> _WORK REQUIRED_: Copy out every record precisely.

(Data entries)
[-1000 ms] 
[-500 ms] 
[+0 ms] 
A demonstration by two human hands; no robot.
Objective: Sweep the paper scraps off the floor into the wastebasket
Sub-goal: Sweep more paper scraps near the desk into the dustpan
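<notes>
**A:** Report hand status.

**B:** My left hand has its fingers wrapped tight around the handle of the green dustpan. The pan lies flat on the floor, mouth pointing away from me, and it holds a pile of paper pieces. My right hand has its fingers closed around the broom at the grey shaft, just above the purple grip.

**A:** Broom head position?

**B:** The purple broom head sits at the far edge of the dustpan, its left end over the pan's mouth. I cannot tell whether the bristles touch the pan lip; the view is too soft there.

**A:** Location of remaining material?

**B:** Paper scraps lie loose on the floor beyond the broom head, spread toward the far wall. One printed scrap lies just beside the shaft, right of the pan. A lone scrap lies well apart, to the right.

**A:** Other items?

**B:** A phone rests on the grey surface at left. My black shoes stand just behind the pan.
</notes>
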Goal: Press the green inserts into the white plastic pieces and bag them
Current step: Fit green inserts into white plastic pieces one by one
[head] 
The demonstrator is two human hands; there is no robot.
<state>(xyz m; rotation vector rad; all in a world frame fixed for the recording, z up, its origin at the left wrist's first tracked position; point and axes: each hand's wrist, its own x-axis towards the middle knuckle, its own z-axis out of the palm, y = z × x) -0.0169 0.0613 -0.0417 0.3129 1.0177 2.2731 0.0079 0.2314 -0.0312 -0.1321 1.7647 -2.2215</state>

> _ANSWER BELOW_:
[-1000 ms] 
[-500 ms] 
[+0 ms] 
A demonstration by two human hands; no robot.
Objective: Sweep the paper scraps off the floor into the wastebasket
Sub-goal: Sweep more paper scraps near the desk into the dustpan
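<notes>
**A:** Report hand status.

**B:** My left hand has its fingers wrapped tight around the handle of the green dustpan. The pan lies flat on the floor, mouth pointing away from me, and it holds a pile of paper pieces. My right hand has its fingers closed around the broom at the grey shaft, just above the purple grip.

**A:** Broom head position?

**B:** The purple broom head sits at the far edge of the dustpan, its left end over the pan's mouth. I cannot tell whether the bristles touch the pan lip; the view is too soft there.

**A:** Location of remaining material?

**B:** Paper scraps lie loose on the floor beyond the broom head, spread toward the far wall. One printed scrap lies just beside the shaft, right of the pan. A lone scrap lies well apart, to the right.

**A:** Other items?

**B:** A phone rests on the grey surface at left. My black shoes stand just behind the pan.
</notes>
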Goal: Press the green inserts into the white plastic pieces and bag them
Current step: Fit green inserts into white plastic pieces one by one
[head] 
The demonstrator is two human hands; there is no robot.
<state>(xyz m; rotation vector rad; all in a world frame fixed for the recording, z up, its origin at the left wrist's first tracked position; point and axes: each hand's wrist, its own x-axis towards the middle knuckle, its own z-axis out of the palm, y = z × x) -0.0169 0.0613 -0.0417 0.3129 1.0177 2.2731 0.0079 0.2314 -0.0312 -0.1321 1.7647 -2.2215</state>

This output completes the exercise.